▸ **What to produce**: Every line with the string "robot" in it belongs in your answer, so copy them all from the data.

--- Data under study ---

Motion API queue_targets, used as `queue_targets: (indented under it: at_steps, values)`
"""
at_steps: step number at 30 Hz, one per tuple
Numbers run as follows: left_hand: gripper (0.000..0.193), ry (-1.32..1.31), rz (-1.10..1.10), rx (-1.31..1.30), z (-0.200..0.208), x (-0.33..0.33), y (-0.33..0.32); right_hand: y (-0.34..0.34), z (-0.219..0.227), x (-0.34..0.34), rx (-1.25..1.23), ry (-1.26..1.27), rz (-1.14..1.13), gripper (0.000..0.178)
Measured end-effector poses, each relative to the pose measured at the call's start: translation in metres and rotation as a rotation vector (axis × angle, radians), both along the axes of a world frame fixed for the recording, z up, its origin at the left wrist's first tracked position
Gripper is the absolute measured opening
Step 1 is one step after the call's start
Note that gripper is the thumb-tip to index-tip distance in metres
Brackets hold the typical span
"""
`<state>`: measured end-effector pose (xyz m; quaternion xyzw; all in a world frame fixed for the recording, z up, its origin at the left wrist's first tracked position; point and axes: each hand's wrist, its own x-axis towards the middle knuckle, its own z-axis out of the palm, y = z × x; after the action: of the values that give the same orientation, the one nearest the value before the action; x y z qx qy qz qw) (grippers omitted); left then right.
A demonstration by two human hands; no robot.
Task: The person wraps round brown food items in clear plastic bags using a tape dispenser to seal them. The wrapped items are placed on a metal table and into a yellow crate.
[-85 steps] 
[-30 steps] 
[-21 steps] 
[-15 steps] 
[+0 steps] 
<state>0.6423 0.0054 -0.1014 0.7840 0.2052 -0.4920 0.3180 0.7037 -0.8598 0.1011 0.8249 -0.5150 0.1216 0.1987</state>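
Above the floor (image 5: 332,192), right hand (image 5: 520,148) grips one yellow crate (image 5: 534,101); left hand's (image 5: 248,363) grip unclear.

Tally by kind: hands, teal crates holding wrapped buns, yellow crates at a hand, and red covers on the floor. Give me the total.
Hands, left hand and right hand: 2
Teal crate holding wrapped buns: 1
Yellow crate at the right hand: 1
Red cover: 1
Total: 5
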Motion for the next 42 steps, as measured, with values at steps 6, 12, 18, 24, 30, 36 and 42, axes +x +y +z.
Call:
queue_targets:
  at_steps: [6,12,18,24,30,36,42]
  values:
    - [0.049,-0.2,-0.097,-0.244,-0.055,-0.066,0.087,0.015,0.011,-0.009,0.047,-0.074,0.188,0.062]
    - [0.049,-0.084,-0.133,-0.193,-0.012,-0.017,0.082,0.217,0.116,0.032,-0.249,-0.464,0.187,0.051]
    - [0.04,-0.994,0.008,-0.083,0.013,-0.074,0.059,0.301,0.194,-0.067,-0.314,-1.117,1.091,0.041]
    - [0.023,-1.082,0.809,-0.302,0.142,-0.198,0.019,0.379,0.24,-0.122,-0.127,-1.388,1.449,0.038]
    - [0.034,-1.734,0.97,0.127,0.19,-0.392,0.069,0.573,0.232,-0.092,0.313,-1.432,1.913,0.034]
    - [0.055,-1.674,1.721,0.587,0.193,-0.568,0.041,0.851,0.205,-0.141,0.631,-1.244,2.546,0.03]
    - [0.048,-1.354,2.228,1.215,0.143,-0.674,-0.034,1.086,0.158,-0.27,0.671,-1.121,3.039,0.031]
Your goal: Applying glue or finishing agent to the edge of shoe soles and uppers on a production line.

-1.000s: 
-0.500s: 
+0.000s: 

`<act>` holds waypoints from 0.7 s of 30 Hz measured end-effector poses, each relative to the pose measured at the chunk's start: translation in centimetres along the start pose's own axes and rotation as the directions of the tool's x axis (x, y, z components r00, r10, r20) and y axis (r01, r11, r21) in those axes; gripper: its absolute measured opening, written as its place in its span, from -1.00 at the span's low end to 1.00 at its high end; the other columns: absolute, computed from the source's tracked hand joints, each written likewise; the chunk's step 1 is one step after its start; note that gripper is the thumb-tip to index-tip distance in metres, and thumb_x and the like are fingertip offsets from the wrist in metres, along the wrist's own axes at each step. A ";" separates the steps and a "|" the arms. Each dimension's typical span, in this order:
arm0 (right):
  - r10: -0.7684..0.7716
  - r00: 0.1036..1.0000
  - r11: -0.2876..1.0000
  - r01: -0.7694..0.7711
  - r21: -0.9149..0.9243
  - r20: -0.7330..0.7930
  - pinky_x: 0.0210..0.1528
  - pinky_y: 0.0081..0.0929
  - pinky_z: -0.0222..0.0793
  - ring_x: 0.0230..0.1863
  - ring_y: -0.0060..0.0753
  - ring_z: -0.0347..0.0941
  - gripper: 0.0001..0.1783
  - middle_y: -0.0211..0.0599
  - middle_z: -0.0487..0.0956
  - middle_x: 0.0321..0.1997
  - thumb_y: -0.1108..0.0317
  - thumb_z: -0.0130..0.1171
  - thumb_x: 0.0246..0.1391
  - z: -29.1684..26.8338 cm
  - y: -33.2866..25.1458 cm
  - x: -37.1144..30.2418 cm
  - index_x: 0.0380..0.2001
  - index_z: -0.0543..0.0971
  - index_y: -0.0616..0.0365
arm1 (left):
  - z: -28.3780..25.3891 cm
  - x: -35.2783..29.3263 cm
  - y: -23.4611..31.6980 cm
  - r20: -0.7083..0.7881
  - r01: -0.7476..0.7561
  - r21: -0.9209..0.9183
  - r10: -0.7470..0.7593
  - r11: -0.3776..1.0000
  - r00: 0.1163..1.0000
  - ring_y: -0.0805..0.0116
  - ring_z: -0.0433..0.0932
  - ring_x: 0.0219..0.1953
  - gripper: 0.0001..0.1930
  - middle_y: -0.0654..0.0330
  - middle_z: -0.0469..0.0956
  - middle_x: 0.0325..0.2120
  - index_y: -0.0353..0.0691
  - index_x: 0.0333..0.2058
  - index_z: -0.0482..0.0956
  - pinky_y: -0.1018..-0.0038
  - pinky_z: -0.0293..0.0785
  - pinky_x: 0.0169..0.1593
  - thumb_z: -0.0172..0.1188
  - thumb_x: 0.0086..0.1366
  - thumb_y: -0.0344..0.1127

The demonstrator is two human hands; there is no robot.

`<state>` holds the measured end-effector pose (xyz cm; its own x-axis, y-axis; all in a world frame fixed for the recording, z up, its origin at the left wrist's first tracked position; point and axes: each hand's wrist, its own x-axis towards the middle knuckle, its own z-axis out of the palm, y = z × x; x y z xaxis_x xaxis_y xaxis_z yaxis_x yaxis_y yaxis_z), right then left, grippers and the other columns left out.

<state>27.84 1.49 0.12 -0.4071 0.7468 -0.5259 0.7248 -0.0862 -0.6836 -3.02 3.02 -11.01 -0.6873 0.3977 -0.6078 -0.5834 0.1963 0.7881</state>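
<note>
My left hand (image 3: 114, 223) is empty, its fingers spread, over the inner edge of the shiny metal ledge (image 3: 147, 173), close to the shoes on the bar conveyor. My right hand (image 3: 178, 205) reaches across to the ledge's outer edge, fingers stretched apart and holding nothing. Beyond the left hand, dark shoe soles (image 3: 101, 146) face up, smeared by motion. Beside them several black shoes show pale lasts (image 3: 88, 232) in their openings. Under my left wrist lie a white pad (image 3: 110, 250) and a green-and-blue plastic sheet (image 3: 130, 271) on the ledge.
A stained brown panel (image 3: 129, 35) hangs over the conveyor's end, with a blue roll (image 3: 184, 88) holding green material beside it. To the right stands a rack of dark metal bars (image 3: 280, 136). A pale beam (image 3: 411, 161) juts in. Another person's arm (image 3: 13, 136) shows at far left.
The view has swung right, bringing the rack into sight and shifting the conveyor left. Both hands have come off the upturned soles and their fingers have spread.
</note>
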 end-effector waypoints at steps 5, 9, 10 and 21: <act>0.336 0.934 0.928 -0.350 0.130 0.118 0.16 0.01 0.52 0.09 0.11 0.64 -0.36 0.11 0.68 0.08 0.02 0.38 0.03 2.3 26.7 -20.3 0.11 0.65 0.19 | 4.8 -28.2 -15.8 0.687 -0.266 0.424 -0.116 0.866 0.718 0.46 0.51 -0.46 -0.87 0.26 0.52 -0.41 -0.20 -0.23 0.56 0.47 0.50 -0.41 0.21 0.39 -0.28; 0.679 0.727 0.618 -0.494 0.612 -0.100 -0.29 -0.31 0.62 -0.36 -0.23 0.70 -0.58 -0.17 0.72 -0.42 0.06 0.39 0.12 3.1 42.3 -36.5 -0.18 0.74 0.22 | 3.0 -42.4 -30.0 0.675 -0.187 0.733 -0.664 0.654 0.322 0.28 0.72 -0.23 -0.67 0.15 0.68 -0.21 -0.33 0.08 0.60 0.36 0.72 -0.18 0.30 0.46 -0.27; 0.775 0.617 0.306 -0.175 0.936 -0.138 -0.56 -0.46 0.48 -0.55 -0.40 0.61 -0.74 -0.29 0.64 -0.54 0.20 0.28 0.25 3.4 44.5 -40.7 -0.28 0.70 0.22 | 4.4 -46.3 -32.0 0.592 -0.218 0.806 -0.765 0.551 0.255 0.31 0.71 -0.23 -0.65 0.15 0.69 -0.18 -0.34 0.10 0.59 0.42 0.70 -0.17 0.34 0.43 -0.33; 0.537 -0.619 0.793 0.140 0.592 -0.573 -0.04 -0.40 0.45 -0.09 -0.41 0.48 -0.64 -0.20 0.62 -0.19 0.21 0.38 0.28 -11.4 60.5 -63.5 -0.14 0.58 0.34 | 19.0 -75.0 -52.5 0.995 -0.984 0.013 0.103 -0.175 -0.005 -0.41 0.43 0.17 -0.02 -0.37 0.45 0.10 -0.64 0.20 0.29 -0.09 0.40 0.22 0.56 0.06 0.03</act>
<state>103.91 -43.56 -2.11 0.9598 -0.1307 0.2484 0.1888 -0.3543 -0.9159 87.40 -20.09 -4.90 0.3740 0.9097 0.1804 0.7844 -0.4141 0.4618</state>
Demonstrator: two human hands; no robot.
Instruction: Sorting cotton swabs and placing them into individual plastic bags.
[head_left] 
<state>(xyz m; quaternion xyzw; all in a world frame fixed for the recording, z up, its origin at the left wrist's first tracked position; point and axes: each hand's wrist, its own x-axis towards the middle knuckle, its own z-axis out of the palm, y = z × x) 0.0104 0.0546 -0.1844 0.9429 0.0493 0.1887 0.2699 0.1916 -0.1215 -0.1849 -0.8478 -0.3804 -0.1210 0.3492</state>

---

▸ **Your response**:
A demonstration by two human hands; no robot.
The demonstrator is two human hands; there is no robot.
Demonstrator: two human hands; no robot.

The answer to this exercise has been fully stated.